Orthopedic giant Wright Medical (NSDQ:WMGI) is back on track, CEO Robert Palmisano told an audience at the J.P. Morgan Healthcare conference in San Francisco yesterday.
Following a rough patch, which included a deferred prosecution agreement over allegations that the company engaged in illegal kickbacks for hip and knee devices, Wright is looking to turn things around.
"In 2012 we began executing a transformational plan with the core focus of accelerating growth and improving our overall performance," Palmisano said yesterday. "We set out some pretty aggressive targets that we think we have actually surpassed."
The company set new benchmarks for progress in reforming its sales force, increasing physician training and spurring growth in its foot & ankle business.
Palmisano reported that Wright had already managed to convert 80% of its foot & ankle sales force to direct sales, 50% more than before.
"As we go forward, we did not think that we would be able to target the growth opportunity that is out there in foot & ankle if we did not get more control over our distribution channel," Palmisano said. "This was a big bet and I think it’s working out extremely well, and we couldn’t be happier."
He added that Wright had trained 1,360 U.S. physicians in the 1st 3 quarters of 2012, beating its own benchmark of 1,200 for the full year.
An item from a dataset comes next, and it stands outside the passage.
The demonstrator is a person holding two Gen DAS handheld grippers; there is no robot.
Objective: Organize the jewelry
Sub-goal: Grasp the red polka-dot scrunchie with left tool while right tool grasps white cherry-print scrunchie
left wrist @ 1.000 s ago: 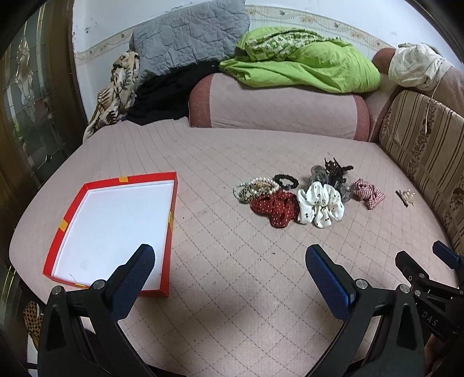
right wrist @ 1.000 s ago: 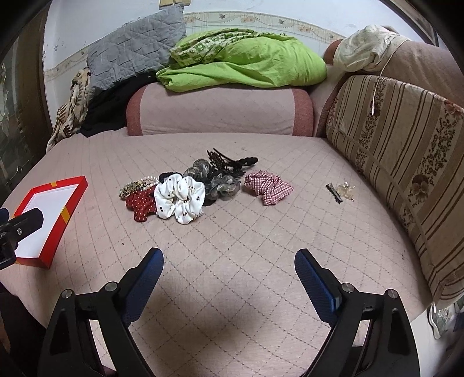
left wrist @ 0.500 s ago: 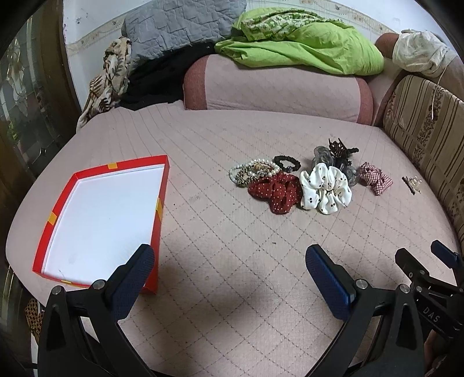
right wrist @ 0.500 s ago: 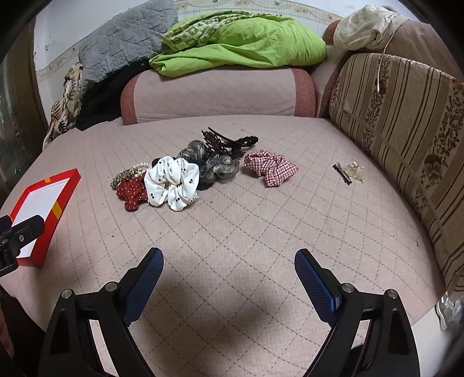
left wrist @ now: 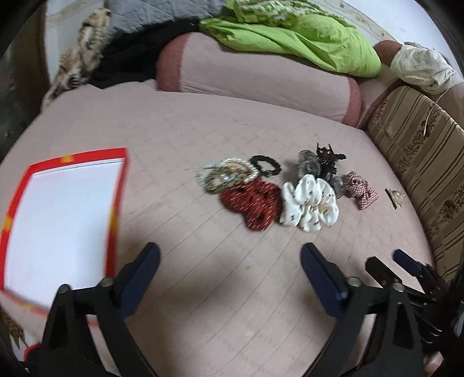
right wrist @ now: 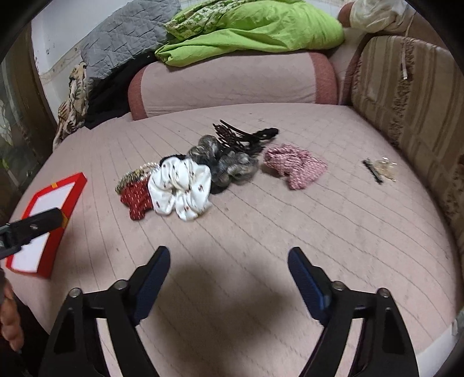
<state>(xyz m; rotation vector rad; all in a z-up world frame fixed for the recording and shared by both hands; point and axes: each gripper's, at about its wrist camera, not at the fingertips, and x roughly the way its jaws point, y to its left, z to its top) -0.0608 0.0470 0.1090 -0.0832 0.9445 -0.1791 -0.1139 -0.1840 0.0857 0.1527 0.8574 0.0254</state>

The company had trained just 600 U.S. physicians in 2011.
Palmisano further noted that Wright’s foot & ankle business saw 14% growth in the 3rd quarter of 2012, compared with just 7% in Q4 2011.
Looking forward to 2013, the company plans to push productivity in its foot & ankle sales, aiming to hit a $1-million-in-revenue-per-salesperson benchmark, according to Palmisano.
The orthopedic devices maker also hopes to capture new opportunities in its fledgling ortho reconstruction devices business, sustain a strong cash flow and finally close the books on a $390 million acquisition for regenerative medicine company BioMimetic Therapeutics (NSDQ:BMTI).
Wright in November 2012 began buying up BMTI shares, taking out a 36% stake in the company after having agreed to pay up to $390 million in cash, stock and milestone payments for BioMimetic.
The acquisition ties into Wright’s plan to position itself as 60% extremities and biologics and 40% ortho recon, Palmisano said.
The deal is expected to close in the 1st quarter of fiscal 2013, and BioMimetic’s Augment Bone Graft should have FDA approval before the end of the fiscal year, he added.
The FDA in the past hasn’t always been favorable to BioMimetic’s Augment, a drug/device combination that uses a recombinant human platelet-derived growth factor and a bioresorbable synthetic bone matrix to stimulate bone growth in foot & ankle procedures.
U.S. health regulators in May 2011 published a negative review of the Augment bone graft, saying studies showed that Augment was not as successful as grafts taken from patients’ own bones.
An FDA advisory panel shortly after voted to recommend approval for the Augment treatment. A PMA nod for the product would make it the 1st new recombinant protein product to hit the orthopedics market in nearly 10 years.